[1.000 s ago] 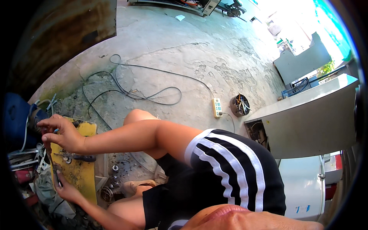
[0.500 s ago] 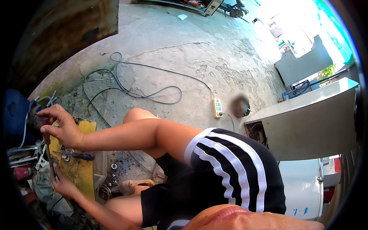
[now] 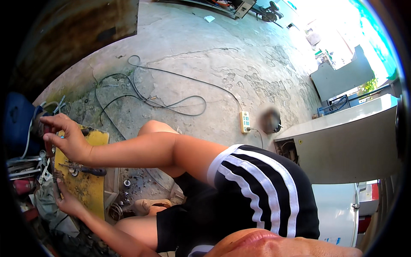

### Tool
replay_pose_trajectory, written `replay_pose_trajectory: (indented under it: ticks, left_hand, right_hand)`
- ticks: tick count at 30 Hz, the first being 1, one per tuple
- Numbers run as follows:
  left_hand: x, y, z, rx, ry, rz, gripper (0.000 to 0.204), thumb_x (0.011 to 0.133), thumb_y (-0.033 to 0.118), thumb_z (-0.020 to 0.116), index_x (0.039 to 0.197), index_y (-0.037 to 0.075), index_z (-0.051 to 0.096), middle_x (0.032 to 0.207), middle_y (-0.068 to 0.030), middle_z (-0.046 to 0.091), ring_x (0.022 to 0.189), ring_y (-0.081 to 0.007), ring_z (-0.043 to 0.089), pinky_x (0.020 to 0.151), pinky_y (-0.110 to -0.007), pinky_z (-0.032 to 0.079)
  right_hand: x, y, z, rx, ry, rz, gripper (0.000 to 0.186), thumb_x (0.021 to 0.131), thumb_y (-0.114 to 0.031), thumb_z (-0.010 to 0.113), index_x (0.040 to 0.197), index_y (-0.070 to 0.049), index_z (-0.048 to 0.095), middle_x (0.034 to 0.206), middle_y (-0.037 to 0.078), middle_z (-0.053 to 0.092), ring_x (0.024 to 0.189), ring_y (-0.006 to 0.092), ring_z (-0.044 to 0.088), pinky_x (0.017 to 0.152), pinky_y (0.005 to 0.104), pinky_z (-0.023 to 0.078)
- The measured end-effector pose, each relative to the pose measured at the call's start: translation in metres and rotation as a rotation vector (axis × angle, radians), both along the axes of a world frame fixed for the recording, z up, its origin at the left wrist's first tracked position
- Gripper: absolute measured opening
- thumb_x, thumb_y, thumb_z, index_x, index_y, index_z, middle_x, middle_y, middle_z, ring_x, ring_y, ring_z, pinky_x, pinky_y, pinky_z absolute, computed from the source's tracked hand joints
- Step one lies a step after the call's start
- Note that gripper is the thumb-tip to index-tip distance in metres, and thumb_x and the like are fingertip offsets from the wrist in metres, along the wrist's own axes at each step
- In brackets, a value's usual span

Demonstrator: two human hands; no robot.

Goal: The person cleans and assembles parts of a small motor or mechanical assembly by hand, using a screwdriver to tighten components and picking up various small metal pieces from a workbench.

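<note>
My right hand (image 3: 72, 140) is closed around the red handle of a screwdriver (image 3: 48, 139), thumb and fingers pinching it at the far left. From there the shaft runs toward my left hand (image 3: 68, 202), whose fingers are closed near its lower end. Whatever that hand grips is dark, small and partly hidden. Beside both hands is a worn yellow board (image 3: 92, 195) with dark stains. On it lie a second screwdriver (image 3: 93, 171) with a dark handle and a few small round metal parts (image 3: 73, 171).
A blue case (image 3: 19, 122) and piled metal parts (image 3: 28, 171) crowd the left. A grey cable (image 3: 184, 115) loops over the concrete floor to a power strip (image 3: 244, 122). Small debris (image 3: 139, 188) lies beside my shoe (image 3: 152, 204). Appliance cabinets (image 3: 342, 141) stand at right.
The fingers of my left hand have shifted up slightly toward the screwdriver. My right hand keeps its hold on the red handle. The whole view has moved a little.
</note>
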State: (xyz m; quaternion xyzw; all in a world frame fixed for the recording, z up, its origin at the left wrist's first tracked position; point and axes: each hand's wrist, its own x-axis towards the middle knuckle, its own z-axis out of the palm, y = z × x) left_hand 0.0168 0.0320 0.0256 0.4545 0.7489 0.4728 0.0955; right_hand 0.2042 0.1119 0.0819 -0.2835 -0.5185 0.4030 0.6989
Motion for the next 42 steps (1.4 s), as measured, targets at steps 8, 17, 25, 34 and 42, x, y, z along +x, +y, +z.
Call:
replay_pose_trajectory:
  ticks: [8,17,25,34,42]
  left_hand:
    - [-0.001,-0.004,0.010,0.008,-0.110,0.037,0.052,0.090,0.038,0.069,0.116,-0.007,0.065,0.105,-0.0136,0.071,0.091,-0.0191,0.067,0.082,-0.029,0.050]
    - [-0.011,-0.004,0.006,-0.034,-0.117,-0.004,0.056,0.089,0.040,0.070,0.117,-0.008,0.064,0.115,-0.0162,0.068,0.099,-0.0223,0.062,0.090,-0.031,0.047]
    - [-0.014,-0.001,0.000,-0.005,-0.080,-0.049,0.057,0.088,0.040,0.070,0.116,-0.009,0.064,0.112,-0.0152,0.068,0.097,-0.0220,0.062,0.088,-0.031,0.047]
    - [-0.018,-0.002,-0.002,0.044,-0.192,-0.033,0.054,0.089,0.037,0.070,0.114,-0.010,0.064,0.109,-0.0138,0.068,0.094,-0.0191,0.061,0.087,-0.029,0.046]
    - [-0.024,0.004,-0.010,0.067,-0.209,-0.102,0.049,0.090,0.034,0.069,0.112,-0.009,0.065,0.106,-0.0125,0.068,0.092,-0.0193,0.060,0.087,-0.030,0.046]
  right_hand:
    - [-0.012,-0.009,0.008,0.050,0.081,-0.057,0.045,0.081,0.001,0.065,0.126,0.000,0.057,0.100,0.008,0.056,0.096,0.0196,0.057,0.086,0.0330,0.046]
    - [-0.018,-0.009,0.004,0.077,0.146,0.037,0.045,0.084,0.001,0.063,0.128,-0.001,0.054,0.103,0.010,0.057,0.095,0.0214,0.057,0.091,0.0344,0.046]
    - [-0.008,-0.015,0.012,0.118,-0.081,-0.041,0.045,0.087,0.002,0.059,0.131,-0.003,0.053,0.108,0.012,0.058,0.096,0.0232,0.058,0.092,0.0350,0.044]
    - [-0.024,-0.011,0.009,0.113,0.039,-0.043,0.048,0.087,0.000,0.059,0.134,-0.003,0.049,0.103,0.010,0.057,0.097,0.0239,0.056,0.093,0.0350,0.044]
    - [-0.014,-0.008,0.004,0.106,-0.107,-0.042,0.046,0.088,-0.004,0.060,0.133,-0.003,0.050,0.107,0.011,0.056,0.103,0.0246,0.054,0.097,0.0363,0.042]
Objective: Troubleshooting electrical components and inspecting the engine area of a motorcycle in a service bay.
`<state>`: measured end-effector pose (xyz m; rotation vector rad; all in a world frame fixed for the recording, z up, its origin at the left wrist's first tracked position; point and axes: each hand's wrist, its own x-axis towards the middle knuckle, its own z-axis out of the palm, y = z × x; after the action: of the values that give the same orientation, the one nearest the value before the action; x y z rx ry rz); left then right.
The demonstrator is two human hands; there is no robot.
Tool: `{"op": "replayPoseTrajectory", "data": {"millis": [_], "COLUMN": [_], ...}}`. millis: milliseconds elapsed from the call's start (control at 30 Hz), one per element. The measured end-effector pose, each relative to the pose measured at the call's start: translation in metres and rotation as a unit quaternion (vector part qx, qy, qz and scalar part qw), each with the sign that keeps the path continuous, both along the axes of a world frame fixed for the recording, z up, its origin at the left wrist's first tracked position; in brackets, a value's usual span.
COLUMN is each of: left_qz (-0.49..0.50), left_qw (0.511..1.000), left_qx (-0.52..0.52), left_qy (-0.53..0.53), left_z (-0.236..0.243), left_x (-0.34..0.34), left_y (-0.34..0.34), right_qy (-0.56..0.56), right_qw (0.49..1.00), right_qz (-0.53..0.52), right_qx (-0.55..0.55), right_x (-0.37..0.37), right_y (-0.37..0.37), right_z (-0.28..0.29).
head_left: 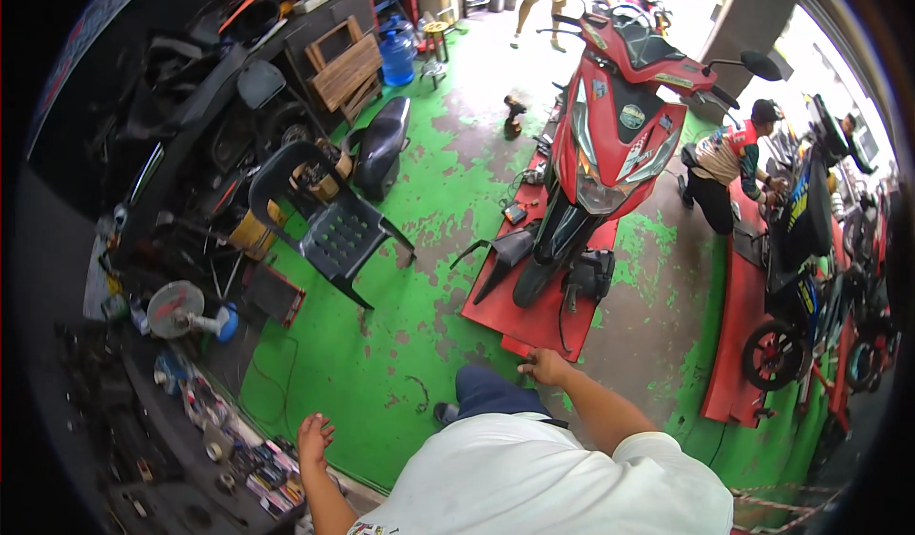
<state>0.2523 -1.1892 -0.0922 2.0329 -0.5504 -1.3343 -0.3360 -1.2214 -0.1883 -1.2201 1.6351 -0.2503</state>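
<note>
My right hand (547, 367) is closed in front of my body, and a small dark thing shows at its fingertips, too small to name. It is close to the front end of a red lift platform (488, 308). On that platform stands a red scooter (610, 144), its front wheel (534, 285) toward me. Out to my left, my left hand (315, 438) hangs with loosely curled fingers apart and nothing in it. Nearest to it is a low surface crowded with small boxes and bottles (267, 473).
A black plastic chair (338, 235) and a scooter seat (384, 149) stand on the green floor at left. A cordless drill (515, 116) stands farther off. At right, a person (726, 168) crouches by another motorbike (801, 211). A fan (179, 310) is at far left.
</note>
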Motion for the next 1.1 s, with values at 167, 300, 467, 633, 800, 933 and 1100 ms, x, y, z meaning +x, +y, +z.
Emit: {"op": "replayPoseTrajectory", "data": {"millis": [167, 300, 467, 633, 800, 933, 1100], "left_qz": [-0.124, -0.243, -0.326, -0.390, -0.444, -0.534, -0.598], "left_qw": [0.991, 0.967, 0.944, 0.921, 0.896, 0.845, 0.801], "left_qx": [-0.038, -0.080, -0.043, -0.021, -0.017, -0.023, -0.035], "left_qy": [0.013, -0.005, -0.012, -0.009, 0.016, -0.001, 0.013], "left_z": [0.009, 0.014, 0.016, 0.005, 0.009, 0.011, 0.003], "left_x": [-0.039, -0.071, -0.099, -0.127, -0.176, -0.229, -0.302], "left_y": [-0.126, -0.225, -0.344, -0.446, -0.538, -0.616, -0.728], "right_qy": [0.078, 0.137, 0.178, 0.050, -0.033, 0.023, -0.001], "right_qw": [0.997, 0.984, 0.960, 0.988, 0.955, 0.935, 0.886], "right_qz": [-0.014, -0.024, -0.089, -0.143, -0.295, -0.355, -0.463], "right_qx": [0.022, 0.109, 0.198, -0.018, 0.006, -0.009, 0.031], "right_x": [-0.004, -0.026, -0.020, -0.008, 0.005, 0.015, 0.024], "right_y": [-0.011, -0.010, -0.075, -0.202, -0.255, -0.262, -0.295], "right_z": [-0.029, -0.079, -0.098, -0.038, 0.043, 0.063, 0.039]}}
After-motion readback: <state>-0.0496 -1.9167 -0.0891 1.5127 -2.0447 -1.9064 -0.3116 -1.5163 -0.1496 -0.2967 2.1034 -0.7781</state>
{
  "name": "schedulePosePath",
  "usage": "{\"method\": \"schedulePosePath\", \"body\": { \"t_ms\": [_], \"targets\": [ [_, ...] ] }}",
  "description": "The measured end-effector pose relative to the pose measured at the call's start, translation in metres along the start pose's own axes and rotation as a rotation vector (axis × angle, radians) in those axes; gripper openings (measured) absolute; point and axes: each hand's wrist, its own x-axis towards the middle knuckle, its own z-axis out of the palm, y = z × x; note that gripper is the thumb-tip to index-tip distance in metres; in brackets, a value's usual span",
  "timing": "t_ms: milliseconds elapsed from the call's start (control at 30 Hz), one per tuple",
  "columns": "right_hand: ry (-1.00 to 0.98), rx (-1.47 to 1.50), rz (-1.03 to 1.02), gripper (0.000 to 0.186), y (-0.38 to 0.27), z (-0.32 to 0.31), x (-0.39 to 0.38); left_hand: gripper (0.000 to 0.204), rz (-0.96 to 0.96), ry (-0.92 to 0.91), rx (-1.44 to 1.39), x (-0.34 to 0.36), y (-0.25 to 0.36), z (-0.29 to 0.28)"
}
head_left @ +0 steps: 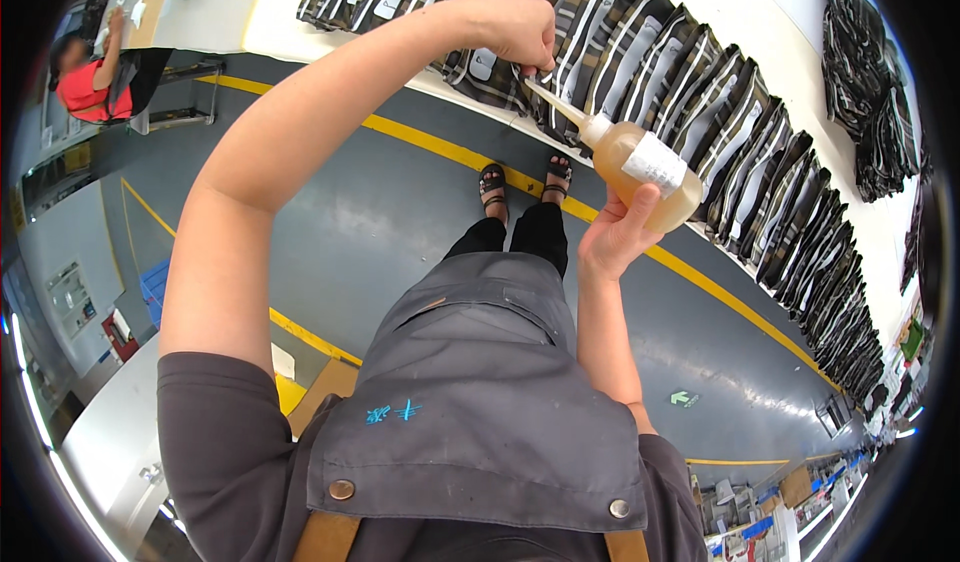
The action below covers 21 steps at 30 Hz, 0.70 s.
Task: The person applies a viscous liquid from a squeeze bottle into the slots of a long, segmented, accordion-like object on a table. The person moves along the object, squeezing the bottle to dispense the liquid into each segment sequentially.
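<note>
A grey workshop floor with yellow lines (440, 147) runs below, and a long white table (760, 22) curves across the top, covered by a row of overlapping dark striped fabric pieces (700, 92); that row is the landmark for what follows. In front of the row, level with its middle, a clear squeeze bottle (640, 167) of amber liquid with a white label is held tilted, its long thin nozzle (555, 105) aimed up and left toward the near edge of the row. The right hand (615, 232) cups the bottle's base from below, fingers wrapped on its belly; the left hand (515, 32) is closed on the nozzle tip, thumb and fingers pinching it, just over the row's left part. Judging by this, the bottle is being readied at its tip; no liquid shows on the fabric, so any applying seems yet to come. The person wears a grey apron (480, 402); another person in red (85, 87) sits far left of the row.
</note>
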Motion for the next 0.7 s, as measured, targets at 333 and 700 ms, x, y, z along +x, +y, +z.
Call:
{"method": "schedulePosePath", "body": {
  "t_ms": [333, 700],
  "targets": [
    [-0.073, -0.212, -0.082, 0.061, 0.011, -0.001, -0.004, 0.019, -0.003, -0.024, -0.006, 0.001, -0.002, -0.001],
    [0.025, 0.087, 0.254, 0.048, -0.014, -0.008, -0.008, 0.016, 0.083, 0.056, 0.095, -0.006, -0.024, 0.01]
  ]
}}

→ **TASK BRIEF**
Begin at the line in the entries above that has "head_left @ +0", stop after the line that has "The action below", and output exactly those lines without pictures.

→ **SOLUTION TO THIS EXERCISE**
head_left @ +0 steps: 
The action below covers 21 steps at 30 Hz, 0.70 s.

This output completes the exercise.